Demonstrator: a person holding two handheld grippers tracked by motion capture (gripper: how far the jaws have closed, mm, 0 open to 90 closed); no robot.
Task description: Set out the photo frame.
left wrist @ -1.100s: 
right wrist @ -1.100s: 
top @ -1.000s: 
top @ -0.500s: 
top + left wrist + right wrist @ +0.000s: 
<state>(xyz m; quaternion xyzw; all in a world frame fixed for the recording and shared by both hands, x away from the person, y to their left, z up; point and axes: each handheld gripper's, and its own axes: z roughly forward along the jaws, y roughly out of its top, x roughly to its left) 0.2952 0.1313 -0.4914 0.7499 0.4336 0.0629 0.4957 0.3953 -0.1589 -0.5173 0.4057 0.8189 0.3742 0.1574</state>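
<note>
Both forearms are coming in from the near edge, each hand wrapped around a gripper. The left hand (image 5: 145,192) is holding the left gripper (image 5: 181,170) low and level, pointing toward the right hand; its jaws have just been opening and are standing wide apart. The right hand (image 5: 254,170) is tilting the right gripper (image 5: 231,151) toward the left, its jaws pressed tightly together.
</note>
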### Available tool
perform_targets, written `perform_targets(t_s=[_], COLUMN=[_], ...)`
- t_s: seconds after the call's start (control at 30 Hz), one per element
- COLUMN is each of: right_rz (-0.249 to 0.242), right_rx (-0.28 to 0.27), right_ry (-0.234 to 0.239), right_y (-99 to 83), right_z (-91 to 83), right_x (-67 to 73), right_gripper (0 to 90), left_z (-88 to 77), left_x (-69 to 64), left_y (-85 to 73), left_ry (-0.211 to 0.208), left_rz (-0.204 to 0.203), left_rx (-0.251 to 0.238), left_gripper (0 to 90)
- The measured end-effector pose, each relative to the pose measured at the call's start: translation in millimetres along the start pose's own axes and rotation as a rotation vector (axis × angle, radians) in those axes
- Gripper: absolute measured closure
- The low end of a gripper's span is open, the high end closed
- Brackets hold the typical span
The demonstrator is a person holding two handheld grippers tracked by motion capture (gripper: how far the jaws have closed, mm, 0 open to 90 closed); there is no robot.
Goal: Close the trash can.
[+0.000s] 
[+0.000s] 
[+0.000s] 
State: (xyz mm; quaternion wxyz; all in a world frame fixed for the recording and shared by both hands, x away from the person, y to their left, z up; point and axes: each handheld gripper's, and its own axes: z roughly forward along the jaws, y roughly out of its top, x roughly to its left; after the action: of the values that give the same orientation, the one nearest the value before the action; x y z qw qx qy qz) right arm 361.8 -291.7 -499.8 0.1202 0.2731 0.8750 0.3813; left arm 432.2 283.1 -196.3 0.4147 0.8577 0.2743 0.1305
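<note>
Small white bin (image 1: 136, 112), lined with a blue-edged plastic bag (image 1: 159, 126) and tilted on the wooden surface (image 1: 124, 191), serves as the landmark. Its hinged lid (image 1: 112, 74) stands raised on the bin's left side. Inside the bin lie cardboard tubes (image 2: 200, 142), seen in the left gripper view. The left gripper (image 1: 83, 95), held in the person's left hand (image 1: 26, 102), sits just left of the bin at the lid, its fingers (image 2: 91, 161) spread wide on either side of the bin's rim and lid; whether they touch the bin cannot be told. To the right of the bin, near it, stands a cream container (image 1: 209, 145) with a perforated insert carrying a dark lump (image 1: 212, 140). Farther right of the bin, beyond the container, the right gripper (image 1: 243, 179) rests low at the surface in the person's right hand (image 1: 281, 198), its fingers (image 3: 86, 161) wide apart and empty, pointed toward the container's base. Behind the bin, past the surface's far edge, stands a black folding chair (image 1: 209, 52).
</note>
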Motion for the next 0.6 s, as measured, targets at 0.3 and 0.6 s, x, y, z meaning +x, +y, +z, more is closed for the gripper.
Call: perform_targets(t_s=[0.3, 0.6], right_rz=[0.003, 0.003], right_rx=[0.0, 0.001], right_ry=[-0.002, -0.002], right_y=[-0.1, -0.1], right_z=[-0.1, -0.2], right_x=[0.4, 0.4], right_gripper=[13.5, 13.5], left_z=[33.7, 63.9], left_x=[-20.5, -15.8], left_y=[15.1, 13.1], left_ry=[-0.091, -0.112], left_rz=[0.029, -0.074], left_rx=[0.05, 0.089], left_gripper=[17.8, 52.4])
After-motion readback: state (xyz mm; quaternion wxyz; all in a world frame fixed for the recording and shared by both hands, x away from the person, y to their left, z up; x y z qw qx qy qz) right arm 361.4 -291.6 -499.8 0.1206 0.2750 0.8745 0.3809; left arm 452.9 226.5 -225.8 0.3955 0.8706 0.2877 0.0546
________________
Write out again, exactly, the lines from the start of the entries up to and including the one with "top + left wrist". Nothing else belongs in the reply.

## PROBLEM SOLUTION
Demonstrator: a person holding two handheld grippers tracked by motion capture (gripper: how far the jaws have closed, mm, 0 open to 90 closed); no robot.
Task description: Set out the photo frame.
left wrist @ -1.100s: 
right wrist @ -1.100s: 
top @ -1.000s: 
top @ -0.500s: 
top + left wrist + right wrist @ +0.000s: 

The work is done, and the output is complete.